> _Task requirements_: Two lines in the data below mark the range: the one with "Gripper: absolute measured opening" and the one with "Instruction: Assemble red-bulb". Return both, along with every line between them, exactly.

[Collected data]
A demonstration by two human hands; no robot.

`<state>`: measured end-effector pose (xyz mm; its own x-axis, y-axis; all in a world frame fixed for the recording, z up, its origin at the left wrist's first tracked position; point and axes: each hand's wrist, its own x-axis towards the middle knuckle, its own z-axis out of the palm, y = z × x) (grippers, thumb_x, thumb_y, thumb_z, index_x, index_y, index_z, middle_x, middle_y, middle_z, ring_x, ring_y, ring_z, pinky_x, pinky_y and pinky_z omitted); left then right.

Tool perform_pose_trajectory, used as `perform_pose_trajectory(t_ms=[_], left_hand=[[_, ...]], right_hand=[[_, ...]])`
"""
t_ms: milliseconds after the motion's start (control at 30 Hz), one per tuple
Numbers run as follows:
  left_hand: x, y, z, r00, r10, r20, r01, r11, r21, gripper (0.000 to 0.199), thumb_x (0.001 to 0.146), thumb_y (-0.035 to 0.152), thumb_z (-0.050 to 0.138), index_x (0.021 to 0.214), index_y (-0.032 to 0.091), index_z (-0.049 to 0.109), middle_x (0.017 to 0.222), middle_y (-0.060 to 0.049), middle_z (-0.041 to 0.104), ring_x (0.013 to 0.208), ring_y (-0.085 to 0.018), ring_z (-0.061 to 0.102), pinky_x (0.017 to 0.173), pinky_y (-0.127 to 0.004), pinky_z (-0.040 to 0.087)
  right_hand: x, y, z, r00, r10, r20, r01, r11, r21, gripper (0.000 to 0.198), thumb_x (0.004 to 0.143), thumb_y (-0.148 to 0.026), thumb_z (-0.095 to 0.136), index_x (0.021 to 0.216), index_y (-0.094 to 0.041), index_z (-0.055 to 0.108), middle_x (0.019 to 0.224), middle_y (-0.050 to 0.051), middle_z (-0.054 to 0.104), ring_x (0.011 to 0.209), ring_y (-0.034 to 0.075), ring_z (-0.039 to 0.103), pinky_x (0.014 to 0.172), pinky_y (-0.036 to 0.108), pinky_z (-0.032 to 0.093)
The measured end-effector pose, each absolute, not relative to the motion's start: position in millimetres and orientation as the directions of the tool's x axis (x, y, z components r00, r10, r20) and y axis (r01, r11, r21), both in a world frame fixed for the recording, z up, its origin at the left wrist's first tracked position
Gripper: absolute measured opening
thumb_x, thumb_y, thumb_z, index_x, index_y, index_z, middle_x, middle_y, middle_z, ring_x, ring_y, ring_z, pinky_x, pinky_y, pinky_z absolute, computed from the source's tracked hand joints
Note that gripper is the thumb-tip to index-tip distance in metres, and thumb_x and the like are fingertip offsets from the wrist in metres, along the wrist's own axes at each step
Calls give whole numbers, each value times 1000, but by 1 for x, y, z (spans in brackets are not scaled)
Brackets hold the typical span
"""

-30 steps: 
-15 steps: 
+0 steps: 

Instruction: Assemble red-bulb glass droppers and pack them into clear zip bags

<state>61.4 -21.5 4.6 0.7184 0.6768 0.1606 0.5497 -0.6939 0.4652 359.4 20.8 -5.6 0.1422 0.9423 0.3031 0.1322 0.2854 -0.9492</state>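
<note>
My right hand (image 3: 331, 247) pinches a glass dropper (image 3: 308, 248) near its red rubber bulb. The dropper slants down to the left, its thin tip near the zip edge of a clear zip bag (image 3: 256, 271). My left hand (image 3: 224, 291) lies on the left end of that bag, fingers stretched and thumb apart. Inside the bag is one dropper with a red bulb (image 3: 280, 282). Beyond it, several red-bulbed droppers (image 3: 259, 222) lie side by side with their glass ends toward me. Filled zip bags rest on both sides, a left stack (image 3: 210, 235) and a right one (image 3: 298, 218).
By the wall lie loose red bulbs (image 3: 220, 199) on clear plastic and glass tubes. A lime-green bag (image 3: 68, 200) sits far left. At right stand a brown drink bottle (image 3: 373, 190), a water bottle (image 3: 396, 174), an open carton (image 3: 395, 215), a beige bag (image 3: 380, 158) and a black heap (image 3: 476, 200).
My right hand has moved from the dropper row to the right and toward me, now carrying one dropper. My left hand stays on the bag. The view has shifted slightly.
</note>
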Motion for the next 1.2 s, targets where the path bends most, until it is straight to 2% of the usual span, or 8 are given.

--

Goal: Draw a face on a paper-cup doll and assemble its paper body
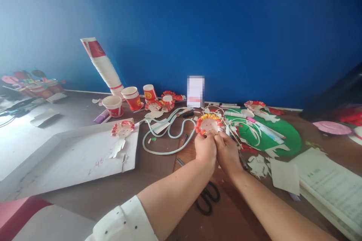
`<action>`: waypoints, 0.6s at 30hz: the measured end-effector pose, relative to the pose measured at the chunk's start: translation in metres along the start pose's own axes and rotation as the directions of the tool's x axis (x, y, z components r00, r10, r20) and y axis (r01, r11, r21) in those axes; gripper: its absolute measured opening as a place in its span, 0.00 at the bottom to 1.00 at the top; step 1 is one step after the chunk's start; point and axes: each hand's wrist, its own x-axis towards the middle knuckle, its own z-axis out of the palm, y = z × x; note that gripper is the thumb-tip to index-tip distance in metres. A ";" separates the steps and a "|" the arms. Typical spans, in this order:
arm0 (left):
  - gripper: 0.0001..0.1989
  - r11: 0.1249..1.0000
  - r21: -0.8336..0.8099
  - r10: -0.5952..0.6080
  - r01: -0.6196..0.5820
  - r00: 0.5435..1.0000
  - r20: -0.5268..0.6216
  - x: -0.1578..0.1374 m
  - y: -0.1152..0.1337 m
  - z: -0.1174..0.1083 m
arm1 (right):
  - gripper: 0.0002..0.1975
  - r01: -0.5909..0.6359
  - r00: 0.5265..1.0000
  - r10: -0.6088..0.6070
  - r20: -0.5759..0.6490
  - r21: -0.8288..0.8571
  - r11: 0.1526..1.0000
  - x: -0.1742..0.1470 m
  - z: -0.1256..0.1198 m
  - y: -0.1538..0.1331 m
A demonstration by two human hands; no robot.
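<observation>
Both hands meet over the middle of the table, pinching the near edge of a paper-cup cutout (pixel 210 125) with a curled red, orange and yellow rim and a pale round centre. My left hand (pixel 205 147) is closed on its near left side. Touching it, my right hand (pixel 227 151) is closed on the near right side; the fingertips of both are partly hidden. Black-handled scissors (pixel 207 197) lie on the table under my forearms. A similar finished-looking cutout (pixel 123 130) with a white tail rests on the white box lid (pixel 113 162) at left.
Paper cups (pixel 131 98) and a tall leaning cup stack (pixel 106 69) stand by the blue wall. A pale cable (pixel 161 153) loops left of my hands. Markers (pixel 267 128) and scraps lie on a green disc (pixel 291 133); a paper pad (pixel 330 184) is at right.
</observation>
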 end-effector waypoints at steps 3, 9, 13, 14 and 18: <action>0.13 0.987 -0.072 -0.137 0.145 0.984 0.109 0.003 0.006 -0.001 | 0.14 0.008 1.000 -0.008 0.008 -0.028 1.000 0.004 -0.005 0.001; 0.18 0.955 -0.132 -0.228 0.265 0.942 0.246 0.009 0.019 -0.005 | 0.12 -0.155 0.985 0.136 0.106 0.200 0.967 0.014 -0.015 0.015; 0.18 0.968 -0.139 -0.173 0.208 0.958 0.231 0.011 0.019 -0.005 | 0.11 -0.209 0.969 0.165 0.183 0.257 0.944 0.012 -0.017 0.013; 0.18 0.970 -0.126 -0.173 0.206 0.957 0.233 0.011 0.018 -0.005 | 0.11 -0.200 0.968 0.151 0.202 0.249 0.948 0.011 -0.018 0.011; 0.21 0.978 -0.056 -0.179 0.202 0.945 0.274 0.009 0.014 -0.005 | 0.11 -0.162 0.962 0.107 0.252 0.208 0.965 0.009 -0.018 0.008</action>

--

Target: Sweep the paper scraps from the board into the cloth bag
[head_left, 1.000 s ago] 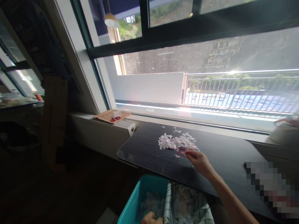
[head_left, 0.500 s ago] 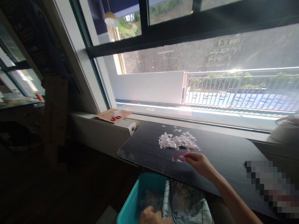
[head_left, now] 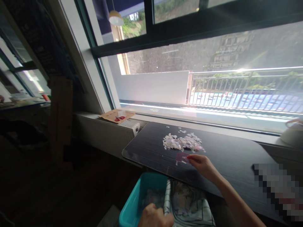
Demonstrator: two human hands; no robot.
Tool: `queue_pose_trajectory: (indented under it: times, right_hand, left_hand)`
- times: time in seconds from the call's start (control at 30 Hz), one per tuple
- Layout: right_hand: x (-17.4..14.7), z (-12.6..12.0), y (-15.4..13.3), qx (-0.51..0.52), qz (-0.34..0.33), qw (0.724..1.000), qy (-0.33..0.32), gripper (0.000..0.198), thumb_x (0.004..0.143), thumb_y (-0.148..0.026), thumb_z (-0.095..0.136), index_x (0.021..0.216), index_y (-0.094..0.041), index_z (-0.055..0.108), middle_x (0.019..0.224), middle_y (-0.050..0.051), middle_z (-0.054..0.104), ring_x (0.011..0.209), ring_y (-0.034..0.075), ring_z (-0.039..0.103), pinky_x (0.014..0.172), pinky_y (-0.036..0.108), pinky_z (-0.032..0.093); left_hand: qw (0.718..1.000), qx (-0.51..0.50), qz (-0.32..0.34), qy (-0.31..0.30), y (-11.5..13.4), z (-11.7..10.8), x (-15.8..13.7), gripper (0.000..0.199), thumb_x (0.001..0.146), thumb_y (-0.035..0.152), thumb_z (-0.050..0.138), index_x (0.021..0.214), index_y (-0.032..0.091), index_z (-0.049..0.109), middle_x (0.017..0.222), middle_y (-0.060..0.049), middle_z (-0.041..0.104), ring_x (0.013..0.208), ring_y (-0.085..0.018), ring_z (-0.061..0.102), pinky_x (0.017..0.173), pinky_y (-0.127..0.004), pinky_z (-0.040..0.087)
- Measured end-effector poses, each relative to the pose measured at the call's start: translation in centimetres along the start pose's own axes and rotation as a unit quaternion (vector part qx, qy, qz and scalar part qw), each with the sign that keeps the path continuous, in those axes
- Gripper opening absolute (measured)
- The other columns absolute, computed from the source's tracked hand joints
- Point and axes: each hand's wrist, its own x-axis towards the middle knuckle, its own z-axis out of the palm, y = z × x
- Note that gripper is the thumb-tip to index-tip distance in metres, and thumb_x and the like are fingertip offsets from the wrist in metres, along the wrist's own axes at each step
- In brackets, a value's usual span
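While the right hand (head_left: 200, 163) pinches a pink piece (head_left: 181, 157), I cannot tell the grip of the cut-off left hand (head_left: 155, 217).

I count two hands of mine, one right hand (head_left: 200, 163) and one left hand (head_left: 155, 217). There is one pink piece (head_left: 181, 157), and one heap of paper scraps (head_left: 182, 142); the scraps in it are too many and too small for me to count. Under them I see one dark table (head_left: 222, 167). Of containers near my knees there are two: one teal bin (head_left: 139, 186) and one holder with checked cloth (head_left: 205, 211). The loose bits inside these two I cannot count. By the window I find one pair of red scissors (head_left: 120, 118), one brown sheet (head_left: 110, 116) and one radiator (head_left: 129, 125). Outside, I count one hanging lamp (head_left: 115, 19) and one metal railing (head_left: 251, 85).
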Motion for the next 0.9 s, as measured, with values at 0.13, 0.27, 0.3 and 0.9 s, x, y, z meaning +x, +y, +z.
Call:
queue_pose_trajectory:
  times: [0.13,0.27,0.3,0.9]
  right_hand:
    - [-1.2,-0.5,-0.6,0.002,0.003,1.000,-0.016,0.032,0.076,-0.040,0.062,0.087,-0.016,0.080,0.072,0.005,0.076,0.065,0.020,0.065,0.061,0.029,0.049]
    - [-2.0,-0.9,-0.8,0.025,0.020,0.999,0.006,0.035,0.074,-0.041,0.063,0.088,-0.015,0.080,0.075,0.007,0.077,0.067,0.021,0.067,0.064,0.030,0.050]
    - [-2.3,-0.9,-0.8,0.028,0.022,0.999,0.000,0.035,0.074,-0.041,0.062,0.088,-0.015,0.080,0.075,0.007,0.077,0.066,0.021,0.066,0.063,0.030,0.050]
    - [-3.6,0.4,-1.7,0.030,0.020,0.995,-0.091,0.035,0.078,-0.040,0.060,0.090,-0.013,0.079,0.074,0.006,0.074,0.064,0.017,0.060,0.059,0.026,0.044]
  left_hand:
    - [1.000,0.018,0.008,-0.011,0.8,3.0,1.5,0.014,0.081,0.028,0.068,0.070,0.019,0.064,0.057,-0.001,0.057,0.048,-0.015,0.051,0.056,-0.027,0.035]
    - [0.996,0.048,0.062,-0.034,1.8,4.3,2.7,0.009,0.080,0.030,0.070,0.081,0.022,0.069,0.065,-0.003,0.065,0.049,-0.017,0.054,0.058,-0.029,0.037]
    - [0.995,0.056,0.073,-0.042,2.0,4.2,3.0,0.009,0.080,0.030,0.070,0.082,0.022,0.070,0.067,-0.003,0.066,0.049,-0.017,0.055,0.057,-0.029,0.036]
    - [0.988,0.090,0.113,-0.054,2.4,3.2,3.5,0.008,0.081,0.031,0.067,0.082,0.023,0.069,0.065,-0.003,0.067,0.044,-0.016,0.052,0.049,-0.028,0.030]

> _Solved exercise_:
Gripper: absolute measured opening
thumb_x, thumb_y, thumb_z, index_x, index_y, index_z, middle_x, middle_y, middle_z, ring_x, ring_y, ring_z, pinky_x, pinky_y, pinky_z absolute, computed from the source's tracked hand joints
Note that gripper is the thumb-tip to index-tip distance in metres, and thumb_x and the like are fingertip offsets from the wrist in metres, along the wrist's own axes at each step
Calls give whole numbers, each value times 1000, but by 1 for x, y, z (spans in brackets are not scaled)
Brackets hold the typical span
"""

-30 steps: 
-15 steps: 
+0 steps: 

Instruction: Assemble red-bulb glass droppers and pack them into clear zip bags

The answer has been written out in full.